На танцевальную площадку через стеклянную крышу льется свет, и все предметы там вырисовываются четко, как под лучом прожектора. Зал освещен не так резко, солнце проникает сюда сквозь листья и цветы: вся терраса уставлена горшками и вазами, заменившими столики, за которыми раньше можно было выпить стаканчик на свежем воздухе; за террасой виднелись ворота, дорога, река.
– Здесь можно купаться? – спросила я, чтобы хоть что-нибудь сказать. – Когда живешь в двух шагах от воды, наверно, приятно с утра окунуться?
– Там сплошная тина, – ответил Пьер. – Правда, много раков. Ну и клиентов приманивает: прокатиться на лодке или вот, аккордеон послушать…
Не договорив, он взял свою шарманку, нацепил и, лениво растягивая мехи, стал наигрывать беглые арпеджио. Должно быть, ему было очень жарко: он сидел в одной майке, обтягивавшей его жирное брюхо, подмышки вспотели, лоб блестел.
– Вы играете?
Я добросовестно объясняю: когда-то училась на скрипке в провинциальной музыкальной школе, проходила сольфеджио, теперь уж давно не играла, потеряла форму, но…

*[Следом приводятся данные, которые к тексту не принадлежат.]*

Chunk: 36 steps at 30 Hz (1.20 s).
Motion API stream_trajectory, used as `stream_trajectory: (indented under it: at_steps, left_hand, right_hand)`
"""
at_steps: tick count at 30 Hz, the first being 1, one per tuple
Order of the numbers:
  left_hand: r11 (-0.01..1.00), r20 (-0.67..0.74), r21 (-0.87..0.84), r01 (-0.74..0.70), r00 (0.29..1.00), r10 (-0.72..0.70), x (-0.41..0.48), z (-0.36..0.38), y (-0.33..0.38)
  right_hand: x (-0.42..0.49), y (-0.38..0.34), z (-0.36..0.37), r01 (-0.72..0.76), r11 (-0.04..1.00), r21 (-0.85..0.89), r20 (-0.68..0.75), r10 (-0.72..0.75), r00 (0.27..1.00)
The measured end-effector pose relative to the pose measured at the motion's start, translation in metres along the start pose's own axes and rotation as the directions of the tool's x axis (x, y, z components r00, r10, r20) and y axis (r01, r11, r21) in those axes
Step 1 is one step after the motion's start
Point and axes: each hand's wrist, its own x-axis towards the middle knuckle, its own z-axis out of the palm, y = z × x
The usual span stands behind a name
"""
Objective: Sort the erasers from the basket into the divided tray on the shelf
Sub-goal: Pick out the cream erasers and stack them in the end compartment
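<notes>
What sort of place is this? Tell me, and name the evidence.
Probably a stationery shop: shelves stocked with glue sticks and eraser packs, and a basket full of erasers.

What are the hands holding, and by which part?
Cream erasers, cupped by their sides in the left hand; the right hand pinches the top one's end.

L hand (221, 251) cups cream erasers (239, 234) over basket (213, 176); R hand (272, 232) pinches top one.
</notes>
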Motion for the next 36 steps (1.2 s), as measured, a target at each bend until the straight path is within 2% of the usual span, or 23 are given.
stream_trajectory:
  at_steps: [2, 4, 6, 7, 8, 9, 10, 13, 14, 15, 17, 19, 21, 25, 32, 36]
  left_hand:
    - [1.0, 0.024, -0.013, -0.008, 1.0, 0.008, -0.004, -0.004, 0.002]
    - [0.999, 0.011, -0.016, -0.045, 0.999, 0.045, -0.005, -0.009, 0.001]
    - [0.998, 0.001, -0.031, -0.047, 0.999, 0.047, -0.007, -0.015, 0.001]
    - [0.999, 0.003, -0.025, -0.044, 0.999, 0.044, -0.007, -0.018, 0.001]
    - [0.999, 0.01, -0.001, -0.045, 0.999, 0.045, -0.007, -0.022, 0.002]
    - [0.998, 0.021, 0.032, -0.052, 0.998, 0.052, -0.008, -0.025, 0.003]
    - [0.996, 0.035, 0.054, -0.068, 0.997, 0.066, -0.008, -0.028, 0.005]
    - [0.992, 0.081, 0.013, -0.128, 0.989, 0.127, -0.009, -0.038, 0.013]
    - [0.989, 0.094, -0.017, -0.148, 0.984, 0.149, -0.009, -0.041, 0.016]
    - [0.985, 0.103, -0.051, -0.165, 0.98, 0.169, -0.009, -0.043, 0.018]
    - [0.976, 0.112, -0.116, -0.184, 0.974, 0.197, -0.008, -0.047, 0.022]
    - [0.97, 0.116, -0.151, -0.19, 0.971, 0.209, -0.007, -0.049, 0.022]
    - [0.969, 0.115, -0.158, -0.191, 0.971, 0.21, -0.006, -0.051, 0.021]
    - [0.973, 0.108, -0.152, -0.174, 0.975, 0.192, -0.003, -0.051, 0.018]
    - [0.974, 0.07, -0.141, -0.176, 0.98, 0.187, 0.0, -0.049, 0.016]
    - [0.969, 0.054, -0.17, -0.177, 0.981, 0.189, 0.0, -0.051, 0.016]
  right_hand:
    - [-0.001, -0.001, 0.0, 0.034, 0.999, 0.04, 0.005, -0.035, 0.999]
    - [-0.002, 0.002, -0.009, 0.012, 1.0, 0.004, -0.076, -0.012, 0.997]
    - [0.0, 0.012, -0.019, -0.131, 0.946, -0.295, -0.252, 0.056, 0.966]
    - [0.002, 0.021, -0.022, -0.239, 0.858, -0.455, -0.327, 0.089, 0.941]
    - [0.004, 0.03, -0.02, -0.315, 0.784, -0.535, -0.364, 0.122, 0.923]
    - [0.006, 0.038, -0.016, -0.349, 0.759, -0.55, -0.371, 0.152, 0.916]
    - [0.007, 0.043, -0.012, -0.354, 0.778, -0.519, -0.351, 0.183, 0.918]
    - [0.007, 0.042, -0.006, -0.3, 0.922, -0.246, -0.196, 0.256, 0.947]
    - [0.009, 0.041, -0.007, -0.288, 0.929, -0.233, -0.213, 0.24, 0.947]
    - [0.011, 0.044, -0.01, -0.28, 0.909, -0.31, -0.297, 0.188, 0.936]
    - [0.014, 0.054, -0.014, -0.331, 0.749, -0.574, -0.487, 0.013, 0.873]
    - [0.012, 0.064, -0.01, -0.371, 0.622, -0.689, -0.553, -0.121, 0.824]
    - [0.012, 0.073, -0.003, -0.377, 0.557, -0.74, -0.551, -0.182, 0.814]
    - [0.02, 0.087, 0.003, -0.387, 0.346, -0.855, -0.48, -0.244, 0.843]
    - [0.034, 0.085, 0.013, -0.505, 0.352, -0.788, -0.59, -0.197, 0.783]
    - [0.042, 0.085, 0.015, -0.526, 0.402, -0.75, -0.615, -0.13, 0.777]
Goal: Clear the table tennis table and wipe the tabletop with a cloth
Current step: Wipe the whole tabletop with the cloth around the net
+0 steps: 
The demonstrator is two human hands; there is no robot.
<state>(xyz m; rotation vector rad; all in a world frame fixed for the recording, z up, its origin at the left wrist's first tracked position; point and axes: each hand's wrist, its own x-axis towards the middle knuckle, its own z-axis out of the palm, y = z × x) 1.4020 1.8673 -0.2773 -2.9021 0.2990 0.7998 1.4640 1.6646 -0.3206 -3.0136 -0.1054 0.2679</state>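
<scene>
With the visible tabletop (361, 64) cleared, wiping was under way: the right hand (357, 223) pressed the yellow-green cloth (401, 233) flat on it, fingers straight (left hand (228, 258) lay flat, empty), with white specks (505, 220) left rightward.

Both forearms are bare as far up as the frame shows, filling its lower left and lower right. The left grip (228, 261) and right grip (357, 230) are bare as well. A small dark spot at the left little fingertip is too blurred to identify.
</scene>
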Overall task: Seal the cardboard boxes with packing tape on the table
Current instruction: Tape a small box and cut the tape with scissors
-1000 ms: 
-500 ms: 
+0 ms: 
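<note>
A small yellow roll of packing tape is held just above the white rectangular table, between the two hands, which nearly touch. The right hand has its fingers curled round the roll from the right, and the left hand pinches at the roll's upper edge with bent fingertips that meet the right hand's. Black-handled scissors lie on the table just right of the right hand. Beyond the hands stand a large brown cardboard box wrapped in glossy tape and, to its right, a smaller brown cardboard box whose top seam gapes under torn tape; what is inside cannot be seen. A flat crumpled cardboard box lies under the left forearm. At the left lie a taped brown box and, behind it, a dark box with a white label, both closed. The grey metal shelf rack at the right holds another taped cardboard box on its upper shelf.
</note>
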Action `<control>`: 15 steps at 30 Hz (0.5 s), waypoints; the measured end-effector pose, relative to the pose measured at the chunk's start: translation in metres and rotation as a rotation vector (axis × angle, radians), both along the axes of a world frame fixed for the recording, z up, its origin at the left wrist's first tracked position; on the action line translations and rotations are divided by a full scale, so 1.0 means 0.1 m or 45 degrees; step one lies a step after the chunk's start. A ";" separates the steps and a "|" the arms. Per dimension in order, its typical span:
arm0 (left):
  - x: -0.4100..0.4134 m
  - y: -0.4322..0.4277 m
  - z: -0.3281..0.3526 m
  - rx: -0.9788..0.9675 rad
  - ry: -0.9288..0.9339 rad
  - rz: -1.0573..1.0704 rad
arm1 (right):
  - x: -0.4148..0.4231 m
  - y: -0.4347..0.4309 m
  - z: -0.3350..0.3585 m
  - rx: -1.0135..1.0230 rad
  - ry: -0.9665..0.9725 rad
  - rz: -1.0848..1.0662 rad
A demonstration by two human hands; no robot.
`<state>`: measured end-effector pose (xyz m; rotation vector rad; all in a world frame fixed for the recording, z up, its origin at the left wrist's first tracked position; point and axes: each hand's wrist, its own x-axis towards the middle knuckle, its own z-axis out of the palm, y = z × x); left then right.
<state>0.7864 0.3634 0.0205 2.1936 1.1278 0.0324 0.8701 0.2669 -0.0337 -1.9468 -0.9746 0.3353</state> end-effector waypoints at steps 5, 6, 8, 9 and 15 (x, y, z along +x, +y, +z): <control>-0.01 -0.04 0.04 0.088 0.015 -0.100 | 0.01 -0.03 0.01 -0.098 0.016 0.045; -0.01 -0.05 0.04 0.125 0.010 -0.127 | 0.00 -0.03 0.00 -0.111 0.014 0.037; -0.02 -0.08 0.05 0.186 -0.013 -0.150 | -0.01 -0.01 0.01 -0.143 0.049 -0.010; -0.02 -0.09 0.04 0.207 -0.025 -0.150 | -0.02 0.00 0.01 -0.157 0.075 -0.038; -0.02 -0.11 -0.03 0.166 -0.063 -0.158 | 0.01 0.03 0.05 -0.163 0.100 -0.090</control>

– Слышишь, Жюльен, – перебивает меня Пьер, откладывая распяленный аккордеон, чтобы промочить горло – две капли ликера на стакан воды, мутновато-зеленоватое пойло раскаявшегося пьяницы, – притащи ей скрипку, пусть себе пиликает хоть целый день! Кстати, если попадется магнитофон, не забудь про меня, ладно? И велик для Нини…
Жюльен, развалившийся в кресле, вытянув ноги, промурлыкал “угу”.
В свойском, понимающем тоне хозяев сквозила подобострастная корысть: тут было и уважение к профессионалу, и снисходительность к приятелю, которого пришлось выручить. Как-никак они согласились взять на себя заботу обо мне, зная все или почти все – Жюльен представил меня “малолеткой в бегах”, не уточняя, откуда я сбежала: из тюрьмы или из дома, – значит, шли на риск. Пьер подчеркивал это под любым предлогом, намекая на возмещение прошлых и будущих убытков в случае моего неминуемого, по его мнению, ареста и привлечения его, Пьера, как сообщника.
– Знаете, – перебила я, – когда четыре года назад легавые… то есть…
– Вот пожалуйста, – бодро подхватил Пьер. – Давай-ка уговоримся сразу: у меня ребенок, и никаких таких разговоров при нем быть не должно.
– Но сейчас его здесь нет!
– Вы бы и при нем сказанули то же самое. Так что привыкайте: никаких “легавых”, никаких “тюряг”. Ясно?
Похоже, я опять угодила в клетку!
Впрочем, это лучше, чем расспросы. И я тут же зареклась про себя: ни слова сверх самого необходимого, пусть язык у меня отнимется, как отнялась нога, меньше будет хлопот.